The task: Gather from the material every line that contains the string "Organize".
= = = =
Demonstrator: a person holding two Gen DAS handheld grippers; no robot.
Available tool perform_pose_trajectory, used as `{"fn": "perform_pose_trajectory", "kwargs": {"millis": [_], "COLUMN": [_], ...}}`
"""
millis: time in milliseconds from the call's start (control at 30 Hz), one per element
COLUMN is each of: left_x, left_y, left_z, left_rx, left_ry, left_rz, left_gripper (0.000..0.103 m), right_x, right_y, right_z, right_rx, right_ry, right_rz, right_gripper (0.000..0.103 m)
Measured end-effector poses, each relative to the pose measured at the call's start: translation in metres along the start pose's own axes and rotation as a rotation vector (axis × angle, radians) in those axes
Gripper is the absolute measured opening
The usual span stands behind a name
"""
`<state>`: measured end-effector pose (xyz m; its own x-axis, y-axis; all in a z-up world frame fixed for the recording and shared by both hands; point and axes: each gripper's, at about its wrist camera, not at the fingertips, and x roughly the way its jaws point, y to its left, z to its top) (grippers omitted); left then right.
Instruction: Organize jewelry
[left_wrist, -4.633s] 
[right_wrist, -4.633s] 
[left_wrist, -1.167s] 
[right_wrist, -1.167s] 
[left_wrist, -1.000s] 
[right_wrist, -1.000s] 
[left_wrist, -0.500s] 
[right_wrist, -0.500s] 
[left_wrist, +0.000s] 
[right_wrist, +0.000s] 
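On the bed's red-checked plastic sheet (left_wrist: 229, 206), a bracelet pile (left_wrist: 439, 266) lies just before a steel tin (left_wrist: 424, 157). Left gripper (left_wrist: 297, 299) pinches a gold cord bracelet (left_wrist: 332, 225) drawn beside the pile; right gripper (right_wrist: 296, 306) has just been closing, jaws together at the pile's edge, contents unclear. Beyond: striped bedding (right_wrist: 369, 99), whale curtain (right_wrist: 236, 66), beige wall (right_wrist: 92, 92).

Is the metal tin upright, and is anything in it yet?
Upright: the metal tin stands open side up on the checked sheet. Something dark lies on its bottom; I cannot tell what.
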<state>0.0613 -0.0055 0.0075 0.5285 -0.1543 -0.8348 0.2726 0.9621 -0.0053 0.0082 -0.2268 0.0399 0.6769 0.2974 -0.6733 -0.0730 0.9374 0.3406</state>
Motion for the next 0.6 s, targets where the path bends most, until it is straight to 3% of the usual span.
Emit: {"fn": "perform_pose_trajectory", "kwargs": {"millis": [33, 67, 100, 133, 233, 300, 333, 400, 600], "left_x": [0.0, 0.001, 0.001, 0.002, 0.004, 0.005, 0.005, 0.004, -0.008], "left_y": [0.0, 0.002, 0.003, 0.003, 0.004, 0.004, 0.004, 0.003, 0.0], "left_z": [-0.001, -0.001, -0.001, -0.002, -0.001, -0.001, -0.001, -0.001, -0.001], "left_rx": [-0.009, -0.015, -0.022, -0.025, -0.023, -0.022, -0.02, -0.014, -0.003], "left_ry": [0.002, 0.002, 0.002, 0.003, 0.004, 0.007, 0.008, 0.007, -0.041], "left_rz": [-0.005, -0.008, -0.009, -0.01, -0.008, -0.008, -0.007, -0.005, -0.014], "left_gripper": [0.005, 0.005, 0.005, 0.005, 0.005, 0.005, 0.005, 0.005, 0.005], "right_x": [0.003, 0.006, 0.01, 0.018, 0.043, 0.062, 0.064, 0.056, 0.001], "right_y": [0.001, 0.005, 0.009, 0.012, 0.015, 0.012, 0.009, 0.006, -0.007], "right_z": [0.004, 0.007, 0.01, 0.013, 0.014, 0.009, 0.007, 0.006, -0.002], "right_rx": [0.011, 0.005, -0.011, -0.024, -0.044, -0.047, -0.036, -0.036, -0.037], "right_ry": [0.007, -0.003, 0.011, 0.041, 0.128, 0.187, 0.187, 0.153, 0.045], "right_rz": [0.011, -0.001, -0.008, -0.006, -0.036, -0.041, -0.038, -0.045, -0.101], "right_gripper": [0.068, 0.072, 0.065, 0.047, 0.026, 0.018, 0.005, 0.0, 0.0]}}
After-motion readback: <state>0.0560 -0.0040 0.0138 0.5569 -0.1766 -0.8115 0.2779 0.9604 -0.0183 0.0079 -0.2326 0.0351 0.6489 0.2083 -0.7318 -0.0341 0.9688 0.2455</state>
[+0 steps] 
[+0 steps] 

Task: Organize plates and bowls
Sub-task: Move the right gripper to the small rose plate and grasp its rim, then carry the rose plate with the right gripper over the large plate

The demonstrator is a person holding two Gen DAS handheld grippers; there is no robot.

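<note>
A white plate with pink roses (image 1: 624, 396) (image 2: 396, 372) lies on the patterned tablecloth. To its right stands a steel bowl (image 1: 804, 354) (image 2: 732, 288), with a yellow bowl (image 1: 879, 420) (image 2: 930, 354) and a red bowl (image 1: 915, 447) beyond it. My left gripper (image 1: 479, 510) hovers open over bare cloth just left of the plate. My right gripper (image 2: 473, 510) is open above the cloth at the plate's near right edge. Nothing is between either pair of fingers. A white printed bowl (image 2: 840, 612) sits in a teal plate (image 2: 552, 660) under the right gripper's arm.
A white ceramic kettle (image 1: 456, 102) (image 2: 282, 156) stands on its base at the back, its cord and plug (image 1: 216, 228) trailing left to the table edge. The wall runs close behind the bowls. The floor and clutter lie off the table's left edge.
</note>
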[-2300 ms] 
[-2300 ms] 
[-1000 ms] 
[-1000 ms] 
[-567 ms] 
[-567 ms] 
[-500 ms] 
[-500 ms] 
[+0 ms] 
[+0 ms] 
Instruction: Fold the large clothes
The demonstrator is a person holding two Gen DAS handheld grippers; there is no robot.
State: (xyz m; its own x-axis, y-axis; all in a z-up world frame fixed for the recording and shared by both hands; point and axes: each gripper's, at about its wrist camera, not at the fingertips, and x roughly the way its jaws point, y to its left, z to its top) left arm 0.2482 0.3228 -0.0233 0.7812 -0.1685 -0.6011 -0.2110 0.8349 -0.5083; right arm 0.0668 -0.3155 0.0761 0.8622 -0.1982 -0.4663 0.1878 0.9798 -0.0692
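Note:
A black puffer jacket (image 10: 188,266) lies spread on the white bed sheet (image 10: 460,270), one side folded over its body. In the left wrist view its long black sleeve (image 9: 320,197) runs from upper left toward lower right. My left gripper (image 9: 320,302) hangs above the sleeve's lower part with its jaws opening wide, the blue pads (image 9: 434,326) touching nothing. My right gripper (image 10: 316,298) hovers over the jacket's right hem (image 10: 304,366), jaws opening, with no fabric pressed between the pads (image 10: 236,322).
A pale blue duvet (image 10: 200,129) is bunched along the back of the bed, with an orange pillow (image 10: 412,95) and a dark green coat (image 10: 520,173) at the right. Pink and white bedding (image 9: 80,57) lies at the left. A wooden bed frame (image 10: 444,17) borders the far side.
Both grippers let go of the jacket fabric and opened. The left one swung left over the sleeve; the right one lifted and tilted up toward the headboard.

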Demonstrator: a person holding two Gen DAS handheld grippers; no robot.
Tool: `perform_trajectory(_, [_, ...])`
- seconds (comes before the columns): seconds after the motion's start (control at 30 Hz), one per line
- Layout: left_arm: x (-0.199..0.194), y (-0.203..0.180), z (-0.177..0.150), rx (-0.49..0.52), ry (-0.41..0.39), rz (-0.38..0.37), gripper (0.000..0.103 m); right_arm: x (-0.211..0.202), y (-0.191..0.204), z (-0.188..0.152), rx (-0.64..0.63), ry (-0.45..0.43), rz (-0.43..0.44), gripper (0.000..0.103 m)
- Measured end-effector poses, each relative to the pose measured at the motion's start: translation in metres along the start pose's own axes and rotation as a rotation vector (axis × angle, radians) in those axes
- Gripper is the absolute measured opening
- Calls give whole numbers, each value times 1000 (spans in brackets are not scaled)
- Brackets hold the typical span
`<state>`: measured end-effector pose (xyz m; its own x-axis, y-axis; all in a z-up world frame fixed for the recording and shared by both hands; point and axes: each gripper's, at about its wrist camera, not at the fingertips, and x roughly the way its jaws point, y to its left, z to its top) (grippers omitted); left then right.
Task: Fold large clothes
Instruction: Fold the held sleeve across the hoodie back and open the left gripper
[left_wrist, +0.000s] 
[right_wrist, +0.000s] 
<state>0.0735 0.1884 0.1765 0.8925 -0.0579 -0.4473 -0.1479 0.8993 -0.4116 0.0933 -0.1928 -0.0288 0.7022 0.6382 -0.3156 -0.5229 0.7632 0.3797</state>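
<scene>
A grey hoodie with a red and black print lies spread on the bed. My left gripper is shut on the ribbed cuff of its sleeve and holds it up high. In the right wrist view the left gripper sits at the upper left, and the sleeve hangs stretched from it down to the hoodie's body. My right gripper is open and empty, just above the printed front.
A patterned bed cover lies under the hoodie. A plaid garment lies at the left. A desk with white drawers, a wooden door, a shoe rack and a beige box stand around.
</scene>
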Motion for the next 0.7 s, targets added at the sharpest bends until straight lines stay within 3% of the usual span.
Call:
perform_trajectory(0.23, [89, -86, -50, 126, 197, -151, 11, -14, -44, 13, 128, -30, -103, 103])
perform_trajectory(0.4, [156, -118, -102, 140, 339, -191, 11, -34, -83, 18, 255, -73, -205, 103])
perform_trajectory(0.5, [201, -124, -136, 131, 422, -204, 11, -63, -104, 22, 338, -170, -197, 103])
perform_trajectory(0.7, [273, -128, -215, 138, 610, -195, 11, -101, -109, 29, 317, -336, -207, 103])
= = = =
Output for this exercise:
Instruction: Organize jewelry
Task: Organize plates and bowls

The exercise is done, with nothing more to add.